--- DATASET RECORDS ---

• • • • • • •

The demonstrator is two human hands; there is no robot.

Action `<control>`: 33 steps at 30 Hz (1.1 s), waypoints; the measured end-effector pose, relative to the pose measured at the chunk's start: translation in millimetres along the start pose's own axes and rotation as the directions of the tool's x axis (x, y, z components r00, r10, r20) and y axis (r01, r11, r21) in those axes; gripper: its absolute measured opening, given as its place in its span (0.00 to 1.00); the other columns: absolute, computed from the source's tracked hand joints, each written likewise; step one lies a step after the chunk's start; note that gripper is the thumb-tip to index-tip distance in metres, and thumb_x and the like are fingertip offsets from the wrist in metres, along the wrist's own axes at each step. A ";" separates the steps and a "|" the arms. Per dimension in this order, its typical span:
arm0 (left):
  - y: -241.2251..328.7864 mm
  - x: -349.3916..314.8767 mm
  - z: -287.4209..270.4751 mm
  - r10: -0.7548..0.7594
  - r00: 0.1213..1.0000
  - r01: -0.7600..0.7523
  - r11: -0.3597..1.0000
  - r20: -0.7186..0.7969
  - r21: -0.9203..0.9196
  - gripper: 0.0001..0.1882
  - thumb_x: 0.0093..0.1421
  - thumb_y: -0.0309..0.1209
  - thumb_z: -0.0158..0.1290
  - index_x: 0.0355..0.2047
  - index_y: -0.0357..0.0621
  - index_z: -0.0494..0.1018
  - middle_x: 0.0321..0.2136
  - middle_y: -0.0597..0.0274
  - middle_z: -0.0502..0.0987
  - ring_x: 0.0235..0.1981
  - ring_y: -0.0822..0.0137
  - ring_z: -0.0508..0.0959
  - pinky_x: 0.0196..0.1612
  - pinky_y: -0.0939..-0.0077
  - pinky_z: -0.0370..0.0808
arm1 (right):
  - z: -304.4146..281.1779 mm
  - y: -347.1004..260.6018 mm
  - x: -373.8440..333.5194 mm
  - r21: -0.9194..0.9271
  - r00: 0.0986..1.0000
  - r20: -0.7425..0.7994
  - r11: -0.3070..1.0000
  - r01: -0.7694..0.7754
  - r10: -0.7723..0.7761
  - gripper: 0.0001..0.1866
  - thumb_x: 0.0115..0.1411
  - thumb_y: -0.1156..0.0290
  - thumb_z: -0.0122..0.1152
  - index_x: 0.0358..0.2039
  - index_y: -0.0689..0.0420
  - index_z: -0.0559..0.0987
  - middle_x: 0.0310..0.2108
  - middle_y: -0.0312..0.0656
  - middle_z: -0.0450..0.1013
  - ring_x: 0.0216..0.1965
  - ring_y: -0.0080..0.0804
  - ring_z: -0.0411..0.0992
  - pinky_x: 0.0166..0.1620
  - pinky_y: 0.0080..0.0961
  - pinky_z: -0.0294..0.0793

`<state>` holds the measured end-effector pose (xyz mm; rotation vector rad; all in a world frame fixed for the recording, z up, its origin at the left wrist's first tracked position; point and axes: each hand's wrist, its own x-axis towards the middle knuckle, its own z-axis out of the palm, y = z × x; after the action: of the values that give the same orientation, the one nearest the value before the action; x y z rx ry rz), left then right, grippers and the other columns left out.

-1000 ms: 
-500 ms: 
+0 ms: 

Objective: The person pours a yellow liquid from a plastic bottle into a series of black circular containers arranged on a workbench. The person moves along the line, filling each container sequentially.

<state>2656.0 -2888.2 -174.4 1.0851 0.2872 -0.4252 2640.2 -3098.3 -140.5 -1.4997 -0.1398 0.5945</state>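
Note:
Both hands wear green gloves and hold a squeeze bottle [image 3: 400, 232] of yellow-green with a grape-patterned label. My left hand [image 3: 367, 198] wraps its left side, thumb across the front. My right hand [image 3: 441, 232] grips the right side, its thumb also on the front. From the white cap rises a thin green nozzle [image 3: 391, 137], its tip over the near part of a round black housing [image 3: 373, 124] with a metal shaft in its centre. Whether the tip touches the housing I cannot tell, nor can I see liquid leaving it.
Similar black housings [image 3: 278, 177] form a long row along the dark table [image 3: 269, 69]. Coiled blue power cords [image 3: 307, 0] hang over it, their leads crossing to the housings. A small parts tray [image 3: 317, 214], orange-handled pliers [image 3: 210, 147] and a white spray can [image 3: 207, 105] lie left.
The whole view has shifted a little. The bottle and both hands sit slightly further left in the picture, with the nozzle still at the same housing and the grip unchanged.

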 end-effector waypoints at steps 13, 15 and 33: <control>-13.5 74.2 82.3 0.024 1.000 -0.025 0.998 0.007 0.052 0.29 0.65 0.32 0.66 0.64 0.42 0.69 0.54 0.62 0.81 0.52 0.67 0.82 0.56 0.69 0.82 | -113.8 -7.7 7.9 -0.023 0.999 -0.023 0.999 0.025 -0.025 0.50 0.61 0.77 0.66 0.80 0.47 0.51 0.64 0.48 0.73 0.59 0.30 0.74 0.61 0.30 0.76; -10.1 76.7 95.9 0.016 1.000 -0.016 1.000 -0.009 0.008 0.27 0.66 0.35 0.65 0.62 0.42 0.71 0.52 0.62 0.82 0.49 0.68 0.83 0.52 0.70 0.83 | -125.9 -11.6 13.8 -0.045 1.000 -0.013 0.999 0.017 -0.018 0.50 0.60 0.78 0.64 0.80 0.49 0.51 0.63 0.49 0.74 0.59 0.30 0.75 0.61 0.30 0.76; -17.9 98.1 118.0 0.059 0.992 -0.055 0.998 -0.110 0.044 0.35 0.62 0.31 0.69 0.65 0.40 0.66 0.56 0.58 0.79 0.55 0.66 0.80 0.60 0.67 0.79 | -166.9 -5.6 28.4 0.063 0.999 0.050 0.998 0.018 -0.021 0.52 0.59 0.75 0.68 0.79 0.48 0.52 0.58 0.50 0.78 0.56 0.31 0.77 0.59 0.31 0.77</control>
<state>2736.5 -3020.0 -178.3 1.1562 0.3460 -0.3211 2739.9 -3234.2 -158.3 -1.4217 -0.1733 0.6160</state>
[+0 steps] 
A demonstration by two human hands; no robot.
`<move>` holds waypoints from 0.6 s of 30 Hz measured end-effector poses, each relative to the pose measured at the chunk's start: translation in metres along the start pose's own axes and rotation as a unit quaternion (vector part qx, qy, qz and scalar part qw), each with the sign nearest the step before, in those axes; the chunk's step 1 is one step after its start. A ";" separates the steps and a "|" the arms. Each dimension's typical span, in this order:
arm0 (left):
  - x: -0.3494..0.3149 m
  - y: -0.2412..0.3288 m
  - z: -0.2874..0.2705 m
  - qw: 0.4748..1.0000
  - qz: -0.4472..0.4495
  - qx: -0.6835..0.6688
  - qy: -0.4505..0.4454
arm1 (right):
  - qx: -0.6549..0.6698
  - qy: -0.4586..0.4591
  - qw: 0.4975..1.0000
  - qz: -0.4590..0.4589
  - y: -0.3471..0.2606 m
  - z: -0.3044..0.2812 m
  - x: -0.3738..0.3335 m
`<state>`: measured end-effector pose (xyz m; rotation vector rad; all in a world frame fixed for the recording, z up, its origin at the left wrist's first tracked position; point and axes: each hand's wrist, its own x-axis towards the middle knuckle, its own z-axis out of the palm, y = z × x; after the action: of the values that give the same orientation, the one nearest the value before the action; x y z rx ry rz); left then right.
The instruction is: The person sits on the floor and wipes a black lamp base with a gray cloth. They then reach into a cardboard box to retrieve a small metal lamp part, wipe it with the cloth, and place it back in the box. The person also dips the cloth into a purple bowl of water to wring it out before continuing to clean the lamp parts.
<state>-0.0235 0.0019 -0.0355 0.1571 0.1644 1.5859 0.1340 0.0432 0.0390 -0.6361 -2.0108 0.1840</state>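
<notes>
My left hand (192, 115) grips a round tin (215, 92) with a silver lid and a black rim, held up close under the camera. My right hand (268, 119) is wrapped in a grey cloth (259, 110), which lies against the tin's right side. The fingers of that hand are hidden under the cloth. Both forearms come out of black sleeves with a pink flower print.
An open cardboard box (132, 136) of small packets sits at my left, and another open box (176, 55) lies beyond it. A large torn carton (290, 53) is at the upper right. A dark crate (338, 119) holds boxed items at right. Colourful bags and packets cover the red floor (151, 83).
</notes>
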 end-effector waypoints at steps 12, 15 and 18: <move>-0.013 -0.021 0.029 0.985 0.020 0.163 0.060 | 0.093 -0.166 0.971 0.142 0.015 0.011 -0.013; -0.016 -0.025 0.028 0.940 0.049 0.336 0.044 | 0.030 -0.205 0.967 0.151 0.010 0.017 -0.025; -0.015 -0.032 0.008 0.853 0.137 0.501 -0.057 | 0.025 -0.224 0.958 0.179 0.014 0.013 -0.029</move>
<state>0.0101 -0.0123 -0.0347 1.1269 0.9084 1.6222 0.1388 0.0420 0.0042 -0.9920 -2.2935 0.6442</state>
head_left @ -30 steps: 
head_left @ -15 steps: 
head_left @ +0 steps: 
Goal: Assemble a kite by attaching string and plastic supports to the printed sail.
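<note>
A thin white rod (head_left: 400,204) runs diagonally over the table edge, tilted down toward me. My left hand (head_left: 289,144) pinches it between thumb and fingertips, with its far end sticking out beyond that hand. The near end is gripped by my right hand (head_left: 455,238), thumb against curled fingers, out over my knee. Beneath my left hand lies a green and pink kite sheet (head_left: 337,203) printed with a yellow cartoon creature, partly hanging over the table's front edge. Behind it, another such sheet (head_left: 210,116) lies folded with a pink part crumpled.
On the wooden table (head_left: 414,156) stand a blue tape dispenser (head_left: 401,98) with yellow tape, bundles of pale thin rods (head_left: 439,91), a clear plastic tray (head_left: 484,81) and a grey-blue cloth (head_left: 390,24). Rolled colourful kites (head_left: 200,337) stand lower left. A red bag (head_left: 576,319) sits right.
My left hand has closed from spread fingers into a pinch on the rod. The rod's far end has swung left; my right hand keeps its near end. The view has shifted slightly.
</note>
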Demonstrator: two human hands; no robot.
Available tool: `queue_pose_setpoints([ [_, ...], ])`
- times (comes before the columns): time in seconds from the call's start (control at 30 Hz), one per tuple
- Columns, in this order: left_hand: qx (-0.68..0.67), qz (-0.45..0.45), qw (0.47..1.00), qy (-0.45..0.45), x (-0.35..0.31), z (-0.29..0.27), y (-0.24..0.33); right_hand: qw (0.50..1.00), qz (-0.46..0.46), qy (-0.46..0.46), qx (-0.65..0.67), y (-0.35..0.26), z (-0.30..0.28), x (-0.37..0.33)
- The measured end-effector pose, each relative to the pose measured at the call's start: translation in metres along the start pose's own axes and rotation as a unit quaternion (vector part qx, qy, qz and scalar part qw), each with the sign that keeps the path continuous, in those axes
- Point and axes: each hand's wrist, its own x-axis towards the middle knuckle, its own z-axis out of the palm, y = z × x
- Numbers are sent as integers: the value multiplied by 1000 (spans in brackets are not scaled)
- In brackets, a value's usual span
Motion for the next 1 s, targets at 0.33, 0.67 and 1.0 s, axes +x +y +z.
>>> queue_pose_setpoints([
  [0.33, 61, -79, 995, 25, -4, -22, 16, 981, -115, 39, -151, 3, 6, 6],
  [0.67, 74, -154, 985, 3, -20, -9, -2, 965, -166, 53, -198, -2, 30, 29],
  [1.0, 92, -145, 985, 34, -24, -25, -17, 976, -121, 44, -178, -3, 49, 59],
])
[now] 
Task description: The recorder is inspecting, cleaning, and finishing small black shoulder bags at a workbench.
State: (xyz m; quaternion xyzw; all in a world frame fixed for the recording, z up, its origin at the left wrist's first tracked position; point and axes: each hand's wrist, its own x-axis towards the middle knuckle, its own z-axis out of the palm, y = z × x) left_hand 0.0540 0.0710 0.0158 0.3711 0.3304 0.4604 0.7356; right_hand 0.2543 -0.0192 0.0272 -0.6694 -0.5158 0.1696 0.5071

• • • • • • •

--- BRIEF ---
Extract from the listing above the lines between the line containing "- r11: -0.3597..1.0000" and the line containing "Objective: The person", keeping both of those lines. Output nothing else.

--- TASK RESPONSE ---
  - r11: -0.3597..1.0000
  - r20: -0.7186..0.7969
  - r21: -0.9203..0.9196
  - gripper: 0.0001..0.1882
  - thumb_x: 0.0093..0.1421
  - thumb_y: -0.0309..0.1209
  - thumb_z: -0.0158..0.1290
  - index_x: 0.0355..0.2047
  - index_y: -0.0357..0.0621
  - index_z: -0.0494..0.1018
  - middle_x: 0.0321..0.2136
  - middle_y: -0.0597..0.0274
  - middle_z: -0.0502..0.0987
  - ring_x: 0.0235..0.1981
  - ring_y: -0.0822..0.0137
  - ring_z: -0.0508..0.0959
  - pinky_x: 0.0196..0.1612
  - pinky_y: -0.0939..-0.0077
  - pinky_z: -0.0370..0.0808
arm1 (right):
  - z: -304.4146..281.1779 mm
  - y: -347.1004..260.6018 mm
  - x: -373.8440..333.5194 mm
  - r21: -0.9194..0.9271
  - r00: 0.0986..1.0000
  - r20: -0.7425..0.7994
  - r11: -0.3070..1.0000
  - r01: -0.7694..0.7754
  - r10: -0.7723..0.7761
  - gripper: 0.0001..0.1866
  - thumb_x: 0.0115..0.1411
  - thumb_y: -0.1156..0.0290
  - thumb_z: -0.0122..0.1152
  - index_x: 0.0358..0.2039
  - index_y: -0.0689..0.0420
  - index_z: -0.0559..0.0987
  - middle_x: 0.0310..0.2108
  - middle_y: -0.0312..0.0656
  - middle_z: -0.0450..0.1013
  - ring_x: 0.0216..0.1965
  - ring_y: -0.0080..0.0804
  - ring_z: -0.0411..0.0992
  - pinky_x: 0.0166..0.1620
  - pinky_y: 0.0080..0.0961
  - pinky_z: -0.0294..0.0793

`<state>` holds the measured end-effector pose (xyz mm; rotation vector rad; all in a world frame fixed for the recording, z up, its origin at the left wrist's first tracked position; point and axes: each hand's wrist, its own x-axis towards the middle knuckle, its own z-axis out of the palm, y = z × x; after the action: of the values that give the same orientation, the one nearest the value before the action; x y z rx ry rz), left then right, grippers and the other columns left out.

-1000 ms: 
-500 ms: 
+0 ms: 

Objective: The person pours a yellow liquid from a plastic bottle into a series of black circular containers arranged on a workbench. The person moves along the line, filling each container sequentially.

The answer requires nothing more.